Alcohol y drogas al volante

Tráfico detecta un preocupante aumento de conductores que consumen sustancias psicoactivas

Congestión de tráfico en Madrid.
Congestión de tráfico en Madrid.

Después de una década en la que la siniestralidad en la carretera ha mantenido un ritmo descendente, este año acabará con un preocupante repunte en el balance de muertes por accidente. Cuando aún quedan por delante millones de desplazamientos con motivo de las fiestas navideñas, los datos ofrecidos ayer por la Dirección General de Tráfico cifran en 1.138 las personas fallecidas en lo que va de año, siete más que en todo 2015.

Sin ignorar que detrás de un buen número de accidentes está el exceso de velocidad, el mal estado de las carreteras y el envejecimiento del parque automovilístico, las estadísticas ponen de manifiesto que han entrado en juego otros peligrosos factores, desde la deficiente utilización del cinturón de seguridad y los anclajes para niños hasta el uso del móvil mientras se conduce.
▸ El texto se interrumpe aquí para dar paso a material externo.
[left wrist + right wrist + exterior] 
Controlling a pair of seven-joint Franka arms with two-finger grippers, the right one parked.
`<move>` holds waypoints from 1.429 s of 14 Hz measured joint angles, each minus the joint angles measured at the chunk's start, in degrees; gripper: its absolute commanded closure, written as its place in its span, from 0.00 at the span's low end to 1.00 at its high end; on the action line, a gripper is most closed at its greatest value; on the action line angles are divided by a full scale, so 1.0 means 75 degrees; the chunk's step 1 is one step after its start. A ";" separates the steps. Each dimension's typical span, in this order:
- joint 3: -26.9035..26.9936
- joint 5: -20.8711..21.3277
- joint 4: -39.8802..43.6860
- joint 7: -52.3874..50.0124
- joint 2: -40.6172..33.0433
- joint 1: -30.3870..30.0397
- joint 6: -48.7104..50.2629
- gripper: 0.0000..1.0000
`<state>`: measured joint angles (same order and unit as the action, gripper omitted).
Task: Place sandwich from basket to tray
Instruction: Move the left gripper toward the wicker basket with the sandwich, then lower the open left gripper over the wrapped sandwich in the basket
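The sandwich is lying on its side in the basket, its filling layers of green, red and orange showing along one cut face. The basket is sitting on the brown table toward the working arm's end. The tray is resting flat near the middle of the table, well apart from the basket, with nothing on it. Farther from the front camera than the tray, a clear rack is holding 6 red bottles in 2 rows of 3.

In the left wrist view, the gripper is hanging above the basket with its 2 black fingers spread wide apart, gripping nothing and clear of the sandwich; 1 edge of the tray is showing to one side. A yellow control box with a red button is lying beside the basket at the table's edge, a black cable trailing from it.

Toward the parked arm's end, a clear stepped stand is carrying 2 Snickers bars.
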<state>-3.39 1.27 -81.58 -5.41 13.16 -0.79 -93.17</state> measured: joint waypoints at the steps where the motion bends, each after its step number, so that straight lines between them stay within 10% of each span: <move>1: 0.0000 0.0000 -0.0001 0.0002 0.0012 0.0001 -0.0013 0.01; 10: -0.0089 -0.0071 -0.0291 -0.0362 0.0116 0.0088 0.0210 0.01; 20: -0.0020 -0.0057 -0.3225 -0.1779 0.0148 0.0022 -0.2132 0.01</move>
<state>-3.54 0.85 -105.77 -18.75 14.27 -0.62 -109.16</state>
Tráfico alerta de otra tendencia en alza especialmente alarmante: el consumo de alcohol y drogas. Un estudio realizado el año pasado sobre prevalencia de sustancias psicoactivas reveló que el 12% de los conductores dieron positivo en alcohol y drogas, y la última gran campaña de seguridad vial ha detectado que 273 personas circulan a diario bebidos o bajo los efectos del cannabis, la cocaína o las anfetaminas.

Está demostrado que el consumo de estas sustancias causa una pérdida de concentración y movilidad y parece también evidente que las medidas represivas —desde el incremento de las multas hasta la retirada de puntos— son insuficientes. Involucrar a las organizaciones dedicadas a la seguridad vial y a los partidos políticos para articular un pacto de Estado, como proponen las autoridades de Tráfico, servirá de poco si al mismo tiempo no se desarrollan campañas de concienciación y actuaciones en el ámbito educativo. Esa es la clave para lograr que la curva de la siniestralidad vuelva a ser descendente.